CRM and Sales Technology Implementation
End to end skills for selecting, implementing, configuring, integrating, and optimizing customer relationship management platforms and sales automation tools. Coverage includes platform proficiency and configuration patterns, custom object and field architecture, workflow and automation design, permission and security models, integration and API patterns, data pipelines and single source of truth design, data standards and validation rules, testing and release management, implementation lifecycle planning, vendor evaluation, change management and enablement strategies, training and adoption measurement, operational troubleshooting, and continuous optimization to drive sales productivity and reporting accuracy.
Spreadsheet and Data Manipulation
Practical proficiency with spreadsheet tools such as Microsoft Excel to clean, transform, and prepare data for analysis and reporting. Core skills include using pivot tables to summarize and slice data, lookup functions such as VLOOKUP and INDEX MATCH to reconcile and join datasets, building formulas for calculated fields, text and date transformation, conditional formatting, data validation, filtering and sorting, and using extract transform and load tooling available in spreadsheets to automate routine transformations. Comfortable importing and reconciling data exports from customer relationship management systems such as Salesforce, diagnosing inconsistencies, and producing clear tables and charts to support analytical recommendations.
Date and Time Operations
Tests practical skills for working with dates and times in analysis and operations. Candidates should be comfortable with date filtering, date comparisons, relative date ranges such as last n days or rolling windows, fiscal period calculations, and basic date functions used in queries and reporting. Interviewers assess ability to translate business reporting needs into correct date logic, handle edge cases such as time zones and inclusive versus exclusive ranges, and apply these skills in contexts like sales pipeline aging, period over period comparisons, and performance windows.

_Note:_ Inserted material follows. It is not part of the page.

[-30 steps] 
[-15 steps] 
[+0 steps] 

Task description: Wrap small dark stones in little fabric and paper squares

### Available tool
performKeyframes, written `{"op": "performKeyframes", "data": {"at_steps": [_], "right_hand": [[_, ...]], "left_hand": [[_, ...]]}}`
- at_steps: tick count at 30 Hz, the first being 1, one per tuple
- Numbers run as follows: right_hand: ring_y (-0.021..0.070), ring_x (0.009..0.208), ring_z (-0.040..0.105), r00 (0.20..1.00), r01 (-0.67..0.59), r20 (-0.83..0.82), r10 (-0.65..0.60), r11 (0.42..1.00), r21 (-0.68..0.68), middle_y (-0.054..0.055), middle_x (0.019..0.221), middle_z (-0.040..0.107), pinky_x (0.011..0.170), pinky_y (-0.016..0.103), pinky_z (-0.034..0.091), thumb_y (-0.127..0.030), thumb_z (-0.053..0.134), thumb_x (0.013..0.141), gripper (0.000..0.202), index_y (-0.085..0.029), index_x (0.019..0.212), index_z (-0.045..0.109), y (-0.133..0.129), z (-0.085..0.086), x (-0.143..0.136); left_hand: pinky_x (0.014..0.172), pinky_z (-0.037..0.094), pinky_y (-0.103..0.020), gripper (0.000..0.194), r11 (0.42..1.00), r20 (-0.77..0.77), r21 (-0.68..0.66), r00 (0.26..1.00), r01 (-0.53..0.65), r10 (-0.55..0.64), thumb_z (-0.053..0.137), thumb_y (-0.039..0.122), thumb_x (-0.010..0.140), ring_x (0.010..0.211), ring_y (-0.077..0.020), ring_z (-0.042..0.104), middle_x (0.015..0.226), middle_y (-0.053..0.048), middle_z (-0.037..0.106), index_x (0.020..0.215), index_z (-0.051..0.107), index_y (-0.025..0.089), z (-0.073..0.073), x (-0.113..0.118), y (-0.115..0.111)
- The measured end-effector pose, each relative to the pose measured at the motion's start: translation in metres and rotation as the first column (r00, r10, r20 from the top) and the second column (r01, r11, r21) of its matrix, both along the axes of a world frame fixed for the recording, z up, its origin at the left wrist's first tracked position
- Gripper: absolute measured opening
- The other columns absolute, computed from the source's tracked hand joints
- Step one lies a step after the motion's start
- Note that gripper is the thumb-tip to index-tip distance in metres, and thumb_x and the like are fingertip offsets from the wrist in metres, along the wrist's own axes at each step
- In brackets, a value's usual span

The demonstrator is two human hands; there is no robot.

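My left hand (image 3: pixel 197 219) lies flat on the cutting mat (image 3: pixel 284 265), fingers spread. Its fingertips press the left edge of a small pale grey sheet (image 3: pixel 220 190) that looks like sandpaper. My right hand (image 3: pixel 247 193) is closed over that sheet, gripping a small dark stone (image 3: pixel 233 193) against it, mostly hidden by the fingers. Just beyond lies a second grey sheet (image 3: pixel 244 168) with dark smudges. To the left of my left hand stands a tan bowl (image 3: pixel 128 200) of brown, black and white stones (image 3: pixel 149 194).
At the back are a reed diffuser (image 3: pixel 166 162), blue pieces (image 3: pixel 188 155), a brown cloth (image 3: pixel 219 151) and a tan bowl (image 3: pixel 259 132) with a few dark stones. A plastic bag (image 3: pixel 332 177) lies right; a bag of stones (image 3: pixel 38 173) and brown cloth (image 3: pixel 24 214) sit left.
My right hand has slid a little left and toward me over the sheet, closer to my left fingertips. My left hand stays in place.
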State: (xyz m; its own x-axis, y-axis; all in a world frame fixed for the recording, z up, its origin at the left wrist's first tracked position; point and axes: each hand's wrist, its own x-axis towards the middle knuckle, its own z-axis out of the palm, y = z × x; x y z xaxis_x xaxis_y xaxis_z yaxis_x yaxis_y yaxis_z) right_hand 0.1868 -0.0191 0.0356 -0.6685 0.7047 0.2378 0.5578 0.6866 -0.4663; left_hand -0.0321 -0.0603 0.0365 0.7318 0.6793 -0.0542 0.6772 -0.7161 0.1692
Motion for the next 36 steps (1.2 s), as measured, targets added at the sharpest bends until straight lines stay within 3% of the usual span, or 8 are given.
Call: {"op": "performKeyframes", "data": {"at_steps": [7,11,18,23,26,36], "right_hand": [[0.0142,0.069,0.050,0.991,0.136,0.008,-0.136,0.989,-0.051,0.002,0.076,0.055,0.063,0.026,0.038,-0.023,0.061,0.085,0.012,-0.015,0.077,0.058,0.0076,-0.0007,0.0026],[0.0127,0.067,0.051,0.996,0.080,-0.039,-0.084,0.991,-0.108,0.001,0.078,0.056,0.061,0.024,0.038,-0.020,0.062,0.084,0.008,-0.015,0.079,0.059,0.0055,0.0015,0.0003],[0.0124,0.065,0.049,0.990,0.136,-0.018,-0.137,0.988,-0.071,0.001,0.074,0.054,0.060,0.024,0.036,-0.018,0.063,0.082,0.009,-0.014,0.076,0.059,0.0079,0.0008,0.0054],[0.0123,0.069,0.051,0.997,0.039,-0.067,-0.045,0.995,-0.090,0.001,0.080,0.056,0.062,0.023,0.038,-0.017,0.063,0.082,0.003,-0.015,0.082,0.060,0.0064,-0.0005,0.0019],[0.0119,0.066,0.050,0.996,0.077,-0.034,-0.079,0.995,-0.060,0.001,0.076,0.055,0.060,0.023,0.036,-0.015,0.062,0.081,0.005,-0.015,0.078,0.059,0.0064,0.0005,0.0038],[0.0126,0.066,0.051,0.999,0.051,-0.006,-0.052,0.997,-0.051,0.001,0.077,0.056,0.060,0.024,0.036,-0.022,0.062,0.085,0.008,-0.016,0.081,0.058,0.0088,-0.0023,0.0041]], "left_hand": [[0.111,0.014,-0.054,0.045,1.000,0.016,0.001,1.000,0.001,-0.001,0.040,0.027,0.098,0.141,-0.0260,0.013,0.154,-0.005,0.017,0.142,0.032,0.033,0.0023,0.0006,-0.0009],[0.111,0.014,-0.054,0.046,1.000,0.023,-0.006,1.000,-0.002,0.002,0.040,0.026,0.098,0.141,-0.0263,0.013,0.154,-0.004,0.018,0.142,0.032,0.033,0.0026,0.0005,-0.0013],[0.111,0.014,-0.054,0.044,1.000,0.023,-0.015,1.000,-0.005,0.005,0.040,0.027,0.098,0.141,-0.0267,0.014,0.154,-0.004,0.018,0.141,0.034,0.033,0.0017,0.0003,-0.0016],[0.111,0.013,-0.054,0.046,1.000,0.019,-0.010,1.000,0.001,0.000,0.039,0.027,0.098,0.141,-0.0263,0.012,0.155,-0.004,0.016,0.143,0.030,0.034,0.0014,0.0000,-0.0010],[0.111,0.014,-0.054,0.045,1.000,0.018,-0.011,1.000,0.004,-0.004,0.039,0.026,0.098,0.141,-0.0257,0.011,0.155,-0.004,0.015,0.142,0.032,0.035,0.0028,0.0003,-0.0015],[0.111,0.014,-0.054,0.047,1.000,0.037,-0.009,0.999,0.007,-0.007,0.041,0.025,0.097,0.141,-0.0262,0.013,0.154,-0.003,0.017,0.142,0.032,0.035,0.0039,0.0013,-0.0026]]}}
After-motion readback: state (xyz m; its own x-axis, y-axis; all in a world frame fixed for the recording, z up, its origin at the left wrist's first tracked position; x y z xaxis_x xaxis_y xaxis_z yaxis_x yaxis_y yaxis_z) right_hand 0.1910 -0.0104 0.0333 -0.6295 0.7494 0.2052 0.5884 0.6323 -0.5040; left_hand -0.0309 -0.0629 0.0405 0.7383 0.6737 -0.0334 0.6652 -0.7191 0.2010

Spreadsheet Analysis and Modeling
Hands on skills for analyzing, modeling, and reporting data using spreadsheet software and lightweight tabular tools. Candidates should demonstrate data organization and cleaning techniques, proficiency with formulas and functions for calculations and conditional logic, and use of lookup and aggregation methods. Expect fluency with pivot tables for summarization and segmentation, charting and other visualizations, and building simple dashboards and reports. Important skills include correct use of absolute and relative references, efficient spreadsheet layout for accuracy and collaboration, conditional formatting, and strategies for working with large datasets. Candidates may also be expected to perform basic statistical measures such as averages medians and distribution checks, compute growth and conversion metrics, and automate repetitive tasks using built in scripting or macro features. Interviewers frequently assess the ability to derive actionable insights from tabular data quickly and accurately, often under time constraints.